Surpassing itself, Reuters “found” a BoJ board member, a former one anyway, who will speak on the record.
“Reversal rate is a pretty shocking word to come out of the mouth of a BOJ governor. It’s unthinkable the BOJ would insert it in Kuroda’s speech without any policy intention,” said Takahide Kiuchi, who was a BOJ board member until July.
The BOJ may allow long-term rates to rise more by shifting its long-term rate target to five-year yields from 10-year yields around the first quarter of next year, Kiuchi said. “The BOJ could put a positive spin on the move by saying it can more effectively reflate growth by keeping short-term borrowing costs low while allowing longer yields to rise.”

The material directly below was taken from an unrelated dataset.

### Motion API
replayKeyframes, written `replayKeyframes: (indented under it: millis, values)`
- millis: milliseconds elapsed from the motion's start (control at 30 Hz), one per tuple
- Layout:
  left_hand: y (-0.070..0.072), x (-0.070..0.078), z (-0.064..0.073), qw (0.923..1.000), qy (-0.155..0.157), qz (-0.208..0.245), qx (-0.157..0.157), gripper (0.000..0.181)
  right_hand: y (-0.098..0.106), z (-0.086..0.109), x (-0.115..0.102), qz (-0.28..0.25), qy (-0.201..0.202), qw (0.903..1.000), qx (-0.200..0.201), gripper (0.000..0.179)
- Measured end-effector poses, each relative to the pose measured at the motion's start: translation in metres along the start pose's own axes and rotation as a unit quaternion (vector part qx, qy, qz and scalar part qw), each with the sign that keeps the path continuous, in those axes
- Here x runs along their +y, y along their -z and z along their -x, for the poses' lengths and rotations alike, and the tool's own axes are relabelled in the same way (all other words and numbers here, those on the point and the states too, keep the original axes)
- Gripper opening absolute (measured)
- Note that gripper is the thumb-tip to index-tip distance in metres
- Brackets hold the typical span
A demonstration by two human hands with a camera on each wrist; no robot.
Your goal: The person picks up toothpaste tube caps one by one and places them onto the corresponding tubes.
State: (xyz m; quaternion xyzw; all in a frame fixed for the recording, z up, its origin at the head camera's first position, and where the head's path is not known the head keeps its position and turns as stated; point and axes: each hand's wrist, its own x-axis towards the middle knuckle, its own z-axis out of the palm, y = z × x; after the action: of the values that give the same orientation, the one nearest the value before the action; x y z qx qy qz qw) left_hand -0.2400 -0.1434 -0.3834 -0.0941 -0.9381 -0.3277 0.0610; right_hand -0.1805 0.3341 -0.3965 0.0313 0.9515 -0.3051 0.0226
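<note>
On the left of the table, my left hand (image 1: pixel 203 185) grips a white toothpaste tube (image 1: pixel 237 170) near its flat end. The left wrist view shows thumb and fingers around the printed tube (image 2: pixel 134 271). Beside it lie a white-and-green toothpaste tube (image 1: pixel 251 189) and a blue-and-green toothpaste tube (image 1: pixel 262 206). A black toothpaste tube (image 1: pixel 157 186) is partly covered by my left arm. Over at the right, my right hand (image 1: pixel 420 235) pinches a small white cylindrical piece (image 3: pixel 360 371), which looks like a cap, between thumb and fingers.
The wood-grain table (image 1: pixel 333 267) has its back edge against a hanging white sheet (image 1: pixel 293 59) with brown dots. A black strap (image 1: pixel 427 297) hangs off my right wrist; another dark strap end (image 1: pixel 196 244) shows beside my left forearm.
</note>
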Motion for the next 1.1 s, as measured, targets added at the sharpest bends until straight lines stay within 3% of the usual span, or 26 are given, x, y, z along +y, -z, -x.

So there we have it…the BoJ is preparing to pull back on its obscene level of stimulus. Some time in the first quarter of 2018, or just after, the bank will adjust its Yield Curve Control (YCCC) policy, allowing the 10-year JGB yield to rise above the current zero percent target. Reuters explains.
The shift in communication comes as the U.S. Federal Reserve and ECB head for an exit from ultra-loose policy, and suggests the BOJ could follow suit sooner than expected. A majority of economists polled by Reuters before Kuroda’s latest comments expect the BOJ’s next move to be a withdrawal of stimulus - but not until later next year or beyond.
Just to make it really clear what’s happening, this was Reuters’ parting shot.
“It’s important the BOJ prepares markets in advance with careful communication,” said a third person familiar with the bank’s thinking.
Is this why the Yen is strengthening?